**Instructions for the task:**
Make an exact copy of every record that follows.
· · · · ·
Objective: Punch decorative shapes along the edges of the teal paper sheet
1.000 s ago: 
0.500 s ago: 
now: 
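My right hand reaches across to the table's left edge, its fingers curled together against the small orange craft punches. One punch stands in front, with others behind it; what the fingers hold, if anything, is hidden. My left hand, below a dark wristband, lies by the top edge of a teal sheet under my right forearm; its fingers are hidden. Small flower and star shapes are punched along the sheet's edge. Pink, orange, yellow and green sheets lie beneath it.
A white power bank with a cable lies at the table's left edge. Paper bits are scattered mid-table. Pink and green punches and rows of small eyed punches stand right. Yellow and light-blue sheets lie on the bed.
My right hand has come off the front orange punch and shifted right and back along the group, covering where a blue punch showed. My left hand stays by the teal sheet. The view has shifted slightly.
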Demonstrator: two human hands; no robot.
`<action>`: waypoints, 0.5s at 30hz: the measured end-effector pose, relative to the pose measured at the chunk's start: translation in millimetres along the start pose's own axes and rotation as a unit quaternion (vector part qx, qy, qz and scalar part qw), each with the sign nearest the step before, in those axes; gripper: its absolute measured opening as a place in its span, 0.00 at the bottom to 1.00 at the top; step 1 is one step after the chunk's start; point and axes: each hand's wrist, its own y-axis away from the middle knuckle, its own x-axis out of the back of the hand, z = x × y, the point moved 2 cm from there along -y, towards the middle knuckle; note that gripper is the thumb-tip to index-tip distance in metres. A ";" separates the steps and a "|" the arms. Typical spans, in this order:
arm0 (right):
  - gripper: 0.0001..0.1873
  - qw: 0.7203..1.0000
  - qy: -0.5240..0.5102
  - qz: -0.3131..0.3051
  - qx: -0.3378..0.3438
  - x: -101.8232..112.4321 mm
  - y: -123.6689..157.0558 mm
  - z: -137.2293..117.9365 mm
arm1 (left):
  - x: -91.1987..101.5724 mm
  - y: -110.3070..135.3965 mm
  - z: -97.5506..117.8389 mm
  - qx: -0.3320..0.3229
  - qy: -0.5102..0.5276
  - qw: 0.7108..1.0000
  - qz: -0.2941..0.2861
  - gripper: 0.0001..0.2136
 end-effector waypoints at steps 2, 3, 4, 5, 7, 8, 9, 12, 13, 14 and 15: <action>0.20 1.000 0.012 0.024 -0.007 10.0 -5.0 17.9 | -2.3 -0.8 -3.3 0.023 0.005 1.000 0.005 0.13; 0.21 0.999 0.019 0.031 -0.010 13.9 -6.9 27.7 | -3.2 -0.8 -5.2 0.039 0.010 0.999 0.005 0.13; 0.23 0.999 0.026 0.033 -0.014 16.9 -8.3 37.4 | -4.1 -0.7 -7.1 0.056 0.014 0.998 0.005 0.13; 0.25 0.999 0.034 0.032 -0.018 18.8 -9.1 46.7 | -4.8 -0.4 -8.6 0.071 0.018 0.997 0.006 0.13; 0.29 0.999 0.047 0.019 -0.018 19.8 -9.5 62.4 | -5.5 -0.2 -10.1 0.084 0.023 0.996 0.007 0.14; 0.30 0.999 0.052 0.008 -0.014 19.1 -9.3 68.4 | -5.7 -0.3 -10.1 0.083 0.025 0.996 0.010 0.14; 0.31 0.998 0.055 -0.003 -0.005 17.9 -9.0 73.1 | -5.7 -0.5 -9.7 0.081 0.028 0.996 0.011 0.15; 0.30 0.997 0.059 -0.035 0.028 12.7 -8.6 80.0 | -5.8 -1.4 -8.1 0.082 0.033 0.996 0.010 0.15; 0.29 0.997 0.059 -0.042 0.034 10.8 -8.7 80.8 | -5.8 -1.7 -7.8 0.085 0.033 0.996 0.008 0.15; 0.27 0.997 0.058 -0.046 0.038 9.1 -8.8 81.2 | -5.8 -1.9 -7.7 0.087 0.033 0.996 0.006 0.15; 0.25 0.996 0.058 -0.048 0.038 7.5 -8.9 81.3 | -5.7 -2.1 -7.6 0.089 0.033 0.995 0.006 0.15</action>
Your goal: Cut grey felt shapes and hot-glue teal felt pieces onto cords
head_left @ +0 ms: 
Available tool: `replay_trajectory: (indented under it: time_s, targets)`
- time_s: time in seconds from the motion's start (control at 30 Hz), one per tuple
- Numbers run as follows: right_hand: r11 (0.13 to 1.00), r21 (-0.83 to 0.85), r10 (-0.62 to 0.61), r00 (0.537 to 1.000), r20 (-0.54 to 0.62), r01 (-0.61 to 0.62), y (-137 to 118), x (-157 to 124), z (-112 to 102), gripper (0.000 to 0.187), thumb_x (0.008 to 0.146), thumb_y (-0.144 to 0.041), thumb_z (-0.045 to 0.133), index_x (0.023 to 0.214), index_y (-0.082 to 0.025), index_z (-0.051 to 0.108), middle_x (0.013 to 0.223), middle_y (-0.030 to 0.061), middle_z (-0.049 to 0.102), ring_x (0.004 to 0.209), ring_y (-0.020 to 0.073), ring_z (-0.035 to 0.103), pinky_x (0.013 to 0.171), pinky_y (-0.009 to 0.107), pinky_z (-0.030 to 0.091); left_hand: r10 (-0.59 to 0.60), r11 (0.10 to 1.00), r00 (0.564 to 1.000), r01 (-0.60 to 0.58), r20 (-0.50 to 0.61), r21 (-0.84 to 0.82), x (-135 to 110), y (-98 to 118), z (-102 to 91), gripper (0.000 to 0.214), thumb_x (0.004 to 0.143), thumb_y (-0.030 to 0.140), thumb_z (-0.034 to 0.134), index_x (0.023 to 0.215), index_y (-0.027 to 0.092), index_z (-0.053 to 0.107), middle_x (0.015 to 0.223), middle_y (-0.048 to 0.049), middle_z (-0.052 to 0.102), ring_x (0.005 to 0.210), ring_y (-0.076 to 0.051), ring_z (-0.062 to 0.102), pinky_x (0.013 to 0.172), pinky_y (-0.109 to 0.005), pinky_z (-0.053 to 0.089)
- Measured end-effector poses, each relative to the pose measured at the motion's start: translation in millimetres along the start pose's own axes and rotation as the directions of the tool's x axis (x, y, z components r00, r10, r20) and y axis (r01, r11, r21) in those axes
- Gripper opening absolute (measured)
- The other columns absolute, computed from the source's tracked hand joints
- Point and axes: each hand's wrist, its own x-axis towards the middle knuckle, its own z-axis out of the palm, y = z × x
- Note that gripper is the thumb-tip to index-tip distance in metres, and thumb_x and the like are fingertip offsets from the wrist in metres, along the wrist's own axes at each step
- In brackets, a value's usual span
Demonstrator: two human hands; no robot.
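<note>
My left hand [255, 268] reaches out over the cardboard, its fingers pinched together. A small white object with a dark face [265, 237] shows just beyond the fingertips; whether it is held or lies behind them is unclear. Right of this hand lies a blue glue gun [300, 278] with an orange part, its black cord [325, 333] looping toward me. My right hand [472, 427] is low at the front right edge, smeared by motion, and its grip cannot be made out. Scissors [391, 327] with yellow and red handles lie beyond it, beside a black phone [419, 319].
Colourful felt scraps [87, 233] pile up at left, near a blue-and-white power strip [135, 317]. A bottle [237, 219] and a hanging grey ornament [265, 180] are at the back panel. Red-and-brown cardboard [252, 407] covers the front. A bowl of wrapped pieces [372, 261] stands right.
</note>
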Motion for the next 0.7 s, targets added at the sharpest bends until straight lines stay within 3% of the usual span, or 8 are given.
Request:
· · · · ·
**Response area:**
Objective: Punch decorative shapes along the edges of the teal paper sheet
1.000 s ago: 
0.500 s ago: 
now: 
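My right hand reaches across to the table's left edge, its fingers curled together against the small orange craft punches. One punch stands in front, with others behind it; what the fingers hold, if anything, is hidden. My left hand, below a dark wristband, lies by the top edge of a teal sheet under my right forearm; its fingers are hidden. Small flower and star shapes are punched along the sheet's edge. Pink, orange, yellow and green sheets lie beneath it.
A white power bank with a cable lies at the table's left edge. Paper bits are scattered mid-table. Pink and green punches and rows of small eyed punches stand right. Yellow and light-blue sheets lie on the bed.
My right hand has come off the front orange punch and shifted right and back along the group, covering where a blue punch showed. My left hand stays by the teal sheet. The view has shifted slightly.
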Demonstrator: two human hands; no robot.
`<action>`: waypoints, 0.5s at 30hz: the measured end-effector pose, relative to the pose measured at the chunk's start: translation in millimetres along the start pose's own axes and rotation as a unit quaternion (vector part qx, qy, qz and scalar part qw), each with the sign nearest the step before, in those axes; gripper: its absolute measured opening as a place in its span, 0.00 at the bottom to 1.00 at the top; step 1 is one step after the chunk's start; point and axes: each hand's wrist, its own y-axis away from the middle knuckle, its own x-axis out of the back of the hand, z = x × y, the point moved 2 cm from there along -y, towards the middle knuckle; note that gripper is the thumb-tip to index-tip distance in metres. A ";" separates the steps and a "|" the arms. Typical spans, in this order:
arm0 (right):
  - gripper: 0.0001..0.1873
  - qw: 0.7203..1.0000
  - qy: -0.5240..0.5102
  - qz: -0.3131..0.3051
  - qx: -0.3378..0.3438
  - x: -101.8232..112.4321 mm
  - y: -123.6689..157.0558 mm
  - z: -137.2293..117.9365 mm
arm1 (left):
  - x: -91.1987..101.5724 mm
  - y: -110.3070..135.3965 mm
  - z: -97.5506..117.8389 mm
  - qx: -0.3320..0.3229
  - qy: -0.5102..0.5276
  - qw: 0.7108..1.0000
  - qz: -0.2941..0.2861
  - gripper: 0.0001..0.2136
 end-effector waypoints at steps 2, 3, 4, 5, 7, 8, 9, 12, 13, 14 and 15: <action>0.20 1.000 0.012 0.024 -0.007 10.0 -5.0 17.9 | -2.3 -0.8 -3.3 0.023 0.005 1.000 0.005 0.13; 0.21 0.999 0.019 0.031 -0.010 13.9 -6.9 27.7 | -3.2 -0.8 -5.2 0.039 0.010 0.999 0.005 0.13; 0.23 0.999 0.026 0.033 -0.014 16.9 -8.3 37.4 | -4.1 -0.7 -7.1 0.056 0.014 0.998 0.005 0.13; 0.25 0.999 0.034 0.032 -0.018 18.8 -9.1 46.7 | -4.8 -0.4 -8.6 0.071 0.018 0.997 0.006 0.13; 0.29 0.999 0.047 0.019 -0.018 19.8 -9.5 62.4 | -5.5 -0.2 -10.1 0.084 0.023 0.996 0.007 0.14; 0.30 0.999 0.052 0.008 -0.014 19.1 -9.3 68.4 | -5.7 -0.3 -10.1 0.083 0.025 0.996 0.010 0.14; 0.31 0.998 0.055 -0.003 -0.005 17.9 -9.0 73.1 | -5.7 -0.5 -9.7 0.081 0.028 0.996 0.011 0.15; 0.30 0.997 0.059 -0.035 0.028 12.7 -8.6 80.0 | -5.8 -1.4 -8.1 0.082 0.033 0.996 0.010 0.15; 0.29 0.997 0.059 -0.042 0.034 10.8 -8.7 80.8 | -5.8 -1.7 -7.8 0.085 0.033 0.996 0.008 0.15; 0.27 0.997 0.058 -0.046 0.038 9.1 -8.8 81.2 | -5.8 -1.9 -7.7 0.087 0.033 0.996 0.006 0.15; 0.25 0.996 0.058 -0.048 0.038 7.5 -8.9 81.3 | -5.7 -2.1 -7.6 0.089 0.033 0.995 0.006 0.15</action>
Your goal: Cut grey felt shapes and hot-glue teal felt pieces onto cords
head_left @ +0 ms: 
Available tool: `replay_trajectory: (indented under it: time_s, targets)`
- time_s: time in seconds from the motion's start (control at 30 Hz), one per tuple
- Numbers run as follows: right_hand: r11 (0.13 to 1.00), r21 (-0.83 to 0.85), r10 (-0.62 to 0.61), r00 (0.537 to 1.000), r20 (-0.54 to 0.62), r01 (-0.61 to 0.62), y (-137 to 118), x (-157 to 124), z (-112 to 102), gripper (0.000 to 0.187), thumb_x (0.008 to 0.146), thumb_y (-0.144 to 0.041), thumb_z (-0.045 to 0.133), index_x (0.023 to 0.214), index_y (-0.082 to 0.025), index_z (-0.051 to 0.108), middle_x (0.013 to 0.223), middle_y (-0.030 to 0.061), middle_z (-0.049 to 0.102), ring_x (0.004 to 0.209), ring_y (-0.020 to 0.073), ring_z (-0.035 to 0.103), pinky_x (0.013 to 0.171), pinky_y (-0.009 to 0.107), pinky_z (-0.030 to 0.091); left_hand: r10 (-0.59 to 0.60), r11 (0.10 to 1.00), r00 (0.564 to 1.000), r01 (-0.60 to 0.58), r20 (-0.50 to 0.61), r21 (-0.84 to 0.82), x (-135 to 110), y (-98 to 118), z (-102 to 91), gripper (0.000 to 0.214), thumb_x (0.004 to 0.143), thumb_y (-0.030 to 0.140), thumb_z (-0.034 to 0.134), index_x (0.023 to 0.215), index_y (-0.027 to 0.092), index_z (-0.053 to 0.107), middle_x (0.015 to 0.223), middle_y (-0.048 to 0.049), middle_z (-0.052 to 0.102), ring_x (0.005 to 0.210), ring_y (-0.076 to 0.051), ring_z (-0.062 to 0.102), pinky_x (0.013 to 0.172), pinky_y (-0.109 to 0.005), pinky_z (-0.053 to 0.089)
- Measured end-effector poses, each relative to the pose measured at the motion's start: translation in millimetres along the start pose's own axes and rotation as the directions of the tool's x axis (x, y, z components r00, r10, r20) and y axis (r01, r11, r21) in those axes
- Gripper opening absolute (measured)
- The other columns absolute, computed from the source's tracked hand joints
- Point and axes: each hand's wrist, its own x-axis towards the middle knuckle, its own z-axis out of the palm, y = z × x
- Note that gripper is the thumb-tip to index-tip distance in metres, and thumb_x and the like are fingertip offsets from the wrist in metres, along the wrist's own axes at each step
- In brackets, a value's usual span
Demonstrator: two human hands; no robot.
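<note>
My left hand [255, 268] reaches out over the cardboard, its fingers pinched together. A small white object with a dark face [265, 237] shows just beyond the fingertips; whether it is held or lies behind them is unclear. Right of this hand lies a blue glue gun [300, 278] with an orange part, its black cord [325, 333] looping toward me. My right hand [472, 427] is low at the front right edge, smeared by motion, and its grip cannot be made out. Scissors [391, 327] with yellow and red handles lie beyond it, beside a black phone [419, 319].
Colourful felt scraps [87, 233] pile up at left, near a blue-and-white power strip [135, 317]. A bottle [237, 219] and a hanging grey ornament [265, 180] are at the back panel. Red-and-brown cardboard [252, 407] covers the front. A bowl of wrapped pieces [372, 261] stands right.
</note>
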Motion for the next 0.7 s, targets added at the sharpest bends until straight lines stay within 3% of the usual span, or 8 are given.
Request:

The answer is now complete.